Es werden zwei verschiedene Polymere vor dem Spinnprozess zusammengeführt und durch eine Düsenbohrung ersponnen, so dass sie Seite an Seite im Längsverlauf des Filaments liegen (meist in Anteilen von 50/50). Bei unterschiedlichem Schrumpfverhalten der Polymere kann durch eine Wärmebehandlung eine Faserkräuselung erhalten werden.
b) Mantel/Kern (M/K-Typen); engl. Cover/Core (C/C) bzw. Sheath/Core (S/C) oder auch Kern/Mantel (K/M-Typen; engl. Core/Sheath (C/S) (sowohl mit konzentrischen als auch exzentrischem Kern).
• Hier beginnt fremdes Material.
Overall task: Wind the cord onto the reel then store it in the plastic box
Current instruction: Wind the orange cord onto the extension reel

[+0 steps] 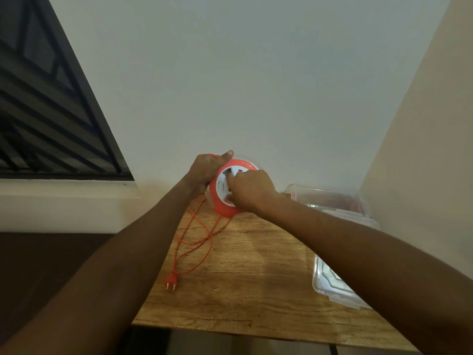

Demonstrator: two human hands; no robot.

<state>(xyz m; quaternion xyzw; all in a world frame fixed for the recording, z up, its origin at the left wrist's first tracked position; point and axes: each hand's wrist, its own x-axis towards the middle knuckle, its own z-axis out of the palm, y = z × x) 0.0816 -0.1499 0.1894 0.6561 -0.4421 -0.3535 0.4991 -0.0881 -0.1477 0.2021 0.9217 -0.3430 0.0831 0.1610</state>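
Note:
An orange reel [225,208] with a white face is held upright above the far end of the wooden table [256,278]. My left hand [204,170] grips its rim from the left, thumb over the top edge. My right hand [250,190] has its fingers curled on the reel's white face. Loose orange cord [202,242] hangs from the reel and lies in loops on the table, ending in an orange plug [171,279] near the left edge. The clear plastic box [330,198] stands open at the far right.
A clear plastic lid [332,285] lies on the table's right side, partly under my right forearm. Walls close in behind and to the right. A dark window with a sill is on the left.

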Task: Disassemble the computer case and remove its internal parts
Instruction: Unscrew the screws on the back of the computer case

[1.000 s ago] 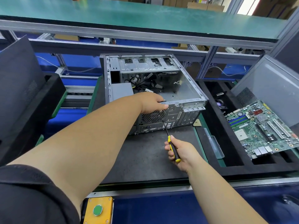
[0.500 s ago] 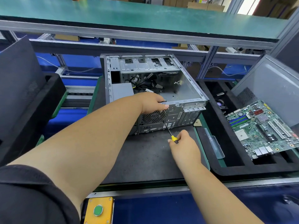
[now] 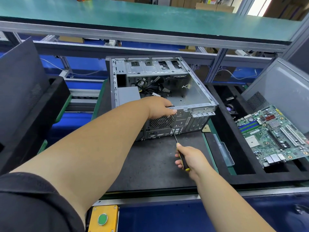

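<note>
An open grey computer case (image 3: 197,96) lies on its side on a dark mat (image 3: 155,164), its rear panel facing me. Cables (image 3: 153,91) and a grey power supply (image 3: 128,95) remain inside. My left hand (image 3: 161,108) grips the top edge of the rear panel above the round fan grille (image 3: 161,122). My right hand (image 3: 190,159) holds a black and yellow screwdriver (image 3: 181,154). Its tip touches the rear panel at the lower right of the fan grille.
A green motherboard (image 3: 274,134) leans in a black foam tray (image 3: 234,148) at the right, beside a grey side panel (image 3: 280,84). A black panel (image 3: 18,91) stands at the left. A yellow box with a green button (image 3: 102,218) sits at the front edge.
My right hand has turned the screwdriver on the same screw spot, rolling over and back, so the handle shows again. My left hand has stayed on the case.
</note>
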A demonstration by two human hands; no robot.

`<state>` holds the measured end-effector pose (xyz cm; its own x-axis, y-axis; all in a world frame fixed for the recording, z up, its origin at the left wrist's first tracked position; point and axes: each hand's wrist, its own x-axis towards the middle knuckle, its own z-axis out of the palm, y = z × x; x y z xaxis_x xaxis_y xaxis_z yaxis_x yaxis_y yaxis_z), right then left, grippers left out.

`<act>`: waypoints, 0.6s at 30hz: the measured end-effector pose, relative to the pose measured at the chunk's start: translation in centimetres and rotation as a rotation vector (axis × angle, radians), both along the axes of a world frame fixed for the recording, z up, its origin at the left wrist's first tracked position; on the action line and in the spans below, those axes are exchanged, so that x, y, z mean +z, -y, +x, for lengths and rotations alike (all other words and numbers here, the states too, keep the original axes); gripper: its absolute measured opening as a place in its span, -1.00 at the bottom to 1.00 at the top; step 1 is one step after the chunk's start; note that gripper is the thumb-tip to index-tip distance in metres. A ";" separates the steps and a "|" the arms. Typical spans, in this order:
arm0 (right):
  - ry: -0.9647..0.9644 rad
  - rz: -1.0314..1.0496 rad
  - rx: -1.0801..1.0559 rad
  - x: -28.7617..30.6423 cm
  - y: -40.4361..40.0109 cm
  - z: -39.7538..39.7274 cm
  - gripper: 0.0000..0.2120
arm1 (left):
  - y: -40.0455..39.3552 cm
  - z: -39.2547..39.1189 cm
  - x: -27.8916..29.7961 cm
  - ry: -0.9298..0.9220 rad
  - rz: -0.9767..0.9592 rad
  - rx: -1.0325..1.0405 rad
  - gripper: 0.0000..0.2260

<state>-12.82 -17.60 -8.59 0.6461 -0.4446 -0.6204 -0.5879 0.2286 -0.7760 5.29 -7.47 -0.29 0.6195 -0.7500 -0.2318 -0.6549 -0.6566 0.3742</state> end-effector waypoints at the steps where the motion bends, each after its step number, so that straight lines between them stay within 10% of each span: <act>1: 0.016 -0.062 0.001 -0.2 0.0 -0.1 -0.76 | 0.0 0.0 0.0 0.001 0.001 0.000 -0.57; 18: 0.078 -0.142 0.039 -1.1 0.1 -0.2 -0.78 | -0.1 -0.1 0.0 -0.002 -0.016 0.018 -0.62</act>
<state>-13.06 -17.71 -9.68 0.7084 -0.4978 -0.5004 -0.5308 0.0916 -0.8425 5.20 -7.41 -0.28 0.6327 -0.7421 -0.2212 -0.6419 -0.6624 0.3864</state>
Die unterschiedlichen Polymerkomponenten werden in einer Ringspinndüse so zusammengeführt, dass eine Komponente den Kern, die andere den umhüllenden Mantel bildet. Weist z. B.der Kern einen höheren Schmelzbereich als der Mantel auf, können diese Faser zur thermischen Vliesverfestigung genutzt werden.
c) Matrix/Fibrillen (M/F-Typen); engl. Islands-in-the-Sea).
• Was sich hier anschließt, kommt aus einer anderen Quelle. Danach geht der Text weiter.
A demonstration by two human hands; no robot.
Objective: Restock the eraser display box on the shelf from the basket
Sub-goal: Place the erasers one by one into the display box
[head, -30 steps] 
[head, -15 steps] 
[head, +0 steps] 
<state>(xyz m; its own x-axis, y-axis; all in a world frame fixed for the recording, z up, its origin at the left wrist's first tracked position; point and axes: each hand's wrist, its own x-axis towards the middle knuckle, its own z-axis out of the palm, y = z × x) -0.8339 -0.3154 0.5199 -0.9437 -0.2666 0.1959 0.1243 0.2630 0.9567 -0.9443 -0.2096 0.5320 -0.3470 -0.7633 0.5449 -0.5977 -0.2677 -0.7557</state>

Die Fasern bestehen aus zwei unverträglichen artverschiedenen Polymeren. Die innere Schmelze (Fibrillenschmelze) wird durch eine größere Anzahl von Röhrchen in die Vorbohrung der Düsenplatte für die äußere Schmelze (Matrix) extrudiert und anschließend werden die in der Spinnmasse vereinten Komponenten gemeinsam ausgesponnen. Die feinen Fibrillen(Mikrofasern) mit Durchmessern generell unter 10 µm werden von der Matrix geschützt, was eine übliche textile Verarbeitung bis z. B. zur Bildung eines Vlieses ermöglicht. Durch ein Auflösen der Matrix können die verbleibenden Mikrofasern im erstellten Erzeugnis freigelegt werden.(siehe Alcantara)
d) Tortenstücken (auch Orangenstücken)-Struktur.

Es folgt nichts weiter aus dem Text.